WORK TASK
All of the data below is to be copied again without changes.

◇ ◇ ◇ ◇ ◇ ◇ ◇

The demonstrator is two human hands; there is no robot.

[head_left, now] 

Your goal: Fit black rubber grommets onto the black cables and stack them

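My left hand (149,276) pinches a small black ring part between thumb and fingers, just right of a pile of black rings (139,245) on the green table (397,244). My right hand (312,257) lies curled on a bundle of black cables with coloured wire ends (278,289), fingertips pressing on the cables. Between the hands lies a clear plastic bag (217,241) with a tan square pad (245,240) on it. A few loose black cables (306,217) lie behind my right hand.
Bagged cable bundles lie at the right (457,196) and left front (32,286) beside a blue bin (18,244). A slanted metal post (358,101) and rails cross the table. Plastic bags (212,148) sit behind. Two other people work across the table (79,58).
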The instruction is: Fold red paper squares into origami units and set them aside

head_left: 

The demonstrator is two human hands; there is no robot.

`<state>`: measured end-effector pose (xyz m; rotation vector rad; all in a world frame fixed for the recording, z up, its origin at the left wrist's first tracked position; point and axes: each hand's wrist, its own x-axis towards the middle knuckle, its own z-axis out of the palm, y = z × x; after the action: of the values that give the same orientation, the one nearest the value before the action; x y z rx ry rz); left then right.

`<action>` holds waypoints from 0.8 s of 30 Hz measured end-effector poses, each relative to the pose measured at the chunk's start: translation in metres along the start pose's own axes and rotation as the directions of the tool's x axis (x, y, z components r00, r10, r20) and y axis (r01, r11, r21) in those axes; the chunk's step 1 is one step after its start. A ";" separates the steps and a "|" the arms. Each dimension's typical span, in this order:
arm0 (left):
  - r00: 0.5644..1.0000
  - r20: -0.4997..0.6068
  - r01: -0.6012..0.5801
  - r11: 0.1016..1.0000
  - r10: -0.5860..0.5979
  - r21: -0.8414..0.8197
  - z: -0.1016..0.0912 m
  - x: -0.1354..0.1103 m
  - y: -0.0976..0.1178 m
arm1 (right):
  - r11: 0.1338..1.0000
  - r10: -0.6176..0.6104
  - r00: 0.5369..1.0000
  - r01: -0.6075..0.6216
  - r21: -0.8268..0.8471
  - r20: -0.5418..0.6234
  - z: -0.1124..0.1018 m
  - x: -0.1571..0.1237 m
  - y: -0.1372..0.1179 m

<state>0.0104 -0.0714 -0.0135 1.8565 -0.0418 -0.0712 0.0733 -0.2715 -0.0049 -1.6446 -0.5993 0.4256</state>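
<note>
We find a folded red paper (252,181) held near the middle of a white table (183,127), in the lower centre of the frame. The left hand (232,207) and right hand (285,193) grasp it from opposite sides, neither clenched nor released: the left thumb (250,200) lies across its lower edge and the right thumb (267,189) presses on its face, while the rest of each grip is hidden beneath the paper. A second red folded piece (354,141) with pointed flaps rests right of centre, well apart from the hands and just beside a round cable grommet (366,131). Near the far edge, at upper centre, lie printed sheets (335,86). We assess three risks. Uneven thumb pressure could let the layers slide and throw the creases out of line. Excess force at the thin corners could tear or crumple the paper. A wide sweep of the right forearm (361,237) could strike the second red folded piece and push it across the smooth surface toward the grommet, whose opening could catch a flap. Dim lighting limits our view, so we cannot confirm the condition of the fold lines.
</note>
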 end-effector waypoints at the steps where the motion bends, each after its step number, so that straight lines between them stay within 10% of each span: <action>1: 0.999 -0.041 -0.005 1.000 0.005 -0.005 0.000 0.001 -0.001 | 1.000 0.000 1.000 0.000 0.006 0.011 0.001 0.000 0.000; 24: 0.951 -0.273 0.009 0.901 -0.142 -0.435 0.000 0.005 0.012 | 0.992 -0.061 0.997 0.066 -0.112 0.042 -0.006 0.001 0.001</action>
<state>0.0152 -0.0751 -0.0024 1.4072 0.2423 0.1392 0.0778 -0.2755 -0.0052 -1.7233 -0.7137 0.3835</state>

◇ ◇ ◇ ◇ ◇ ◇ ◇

ANSWER TO THE EXERCISE
The demonstrator is two human hands; there is no robot.

[head_left, now] 

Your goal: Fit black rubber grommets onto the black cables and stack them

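My left hand (149,276) pinches a small black ring part between thumb and fingers, just right of a pile of black rings (139,245) on the green table (397,244). My right hand (312,257) lies curled on a bundle of black cables with coloured wire ends (278,289), fingertips pressing on the cables. Between the hands lies a clear plastic bag (217,241) with a tan square pad (245,240) on it. A few loose black cables (306,217) lie behind my right hand.
Bagged cable bundles lie at the right (457,196) and left front (32,286) beside a blue bin (18,244). A slanted metal post (358,101) and rails cross the table. Plastic bags (212,148) sit behind. Two other people work across the table (79,58).
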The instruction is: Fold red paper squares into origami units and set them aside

head_left: 

The demonstrator is two human hands; there is no robot.

`<state>`: measured end-effector pose (xyz m; rotation vector rad; all in a world frame fixed for the recording, z up, its origin at the left wrist's first tracked position; point and axes: each hand's wrist, its own x-axis towards the middle knuckle, its own z-axis out of the palm, y = z × x; after the action: of the values that give the same orientation, the one nearest the value before the action; x y z rx ry rz); left then right.

`<action>` holds waypoints from 0.8 s of 30 Hz measured end-effector poses, each relative to the pose measured at the chunk's start: translation in metres along the start pose's own axes and rotation as the directions of the tool's x axis (x, y, z components r00, r10, r20) and y axis (r01, r11, r21) in those axes; the chunk's step 1 is one step after its start. A ";" separates the steps and a "|" the arms. Each dimension's typical span, in this order:
arm0 (left):
  - r00: 0.5644..1.0000
  - r20: -0.4997..0.6068
  - r01: -0.6012..0.5801
  - r11: 0.1016..1.0000
  - r10: -0.5860..0.5979
  - r21: -0.8414..0.8197
  - z: -0.1016..0.0912 m
  - x: -0.1354..0.1103 m
  - y: -0.0976..0.1178 m
arm1 (right):
  - r11: 0.1338..1.0000
  - r10: -0.6176..0.6104
  - r00: 0.5369..1.0000
  - r01: -0.6075..0.6216
  - r21: -0.8268..0.8471
  - r20: -0.5418..0.6234
  - z: -0.1124..0.1018 m
  - x: -0.1571..0.1237 m
  - y: -0.1372..0.1179 m

<state>0.0104 -0.0714 -0.0135 1.8565 -0.0418 -0.0712 0.0733 -0.2715 -0.0049 -1.6446 -0.5993 0.4256</state>
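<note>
We find a folded red paper (252,181) held near the middle of a white table (183,127), in the lower centre of the frame. The left hand (232,207) and right hand (285,193) grasp it from opposite sides, neither clenched nor released: the left thumb (250,200) lies across its lower edge and the right thumb (267,189) presses on its face, while the rest of each grip is hidden beneath the paper. A second red folded piece (354,141) with pointed flaps rests right of centre, well apart from the hands and just beside a round cable grommet (366,131). Near the far edge, at upper centre, lie printed sheets (335,86). We assess three risks. Uneven thumb pressure could let the layers slide and throw the creases out of line. Excess force at the thin corners could tear or crumple the paper. A wide sweep of the right forearm (361,237) could strike the second red folded piece and push it across the smooth surface toward the grommet, whose opening could catch a flap. Dim lighting limits our view, so we cannot confirm the condition of the fold lines.
</note>
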 end-effector waypoints at the steps where the motion bends, each after its step number, so that straight lines between them stay within 10% of each span: <action>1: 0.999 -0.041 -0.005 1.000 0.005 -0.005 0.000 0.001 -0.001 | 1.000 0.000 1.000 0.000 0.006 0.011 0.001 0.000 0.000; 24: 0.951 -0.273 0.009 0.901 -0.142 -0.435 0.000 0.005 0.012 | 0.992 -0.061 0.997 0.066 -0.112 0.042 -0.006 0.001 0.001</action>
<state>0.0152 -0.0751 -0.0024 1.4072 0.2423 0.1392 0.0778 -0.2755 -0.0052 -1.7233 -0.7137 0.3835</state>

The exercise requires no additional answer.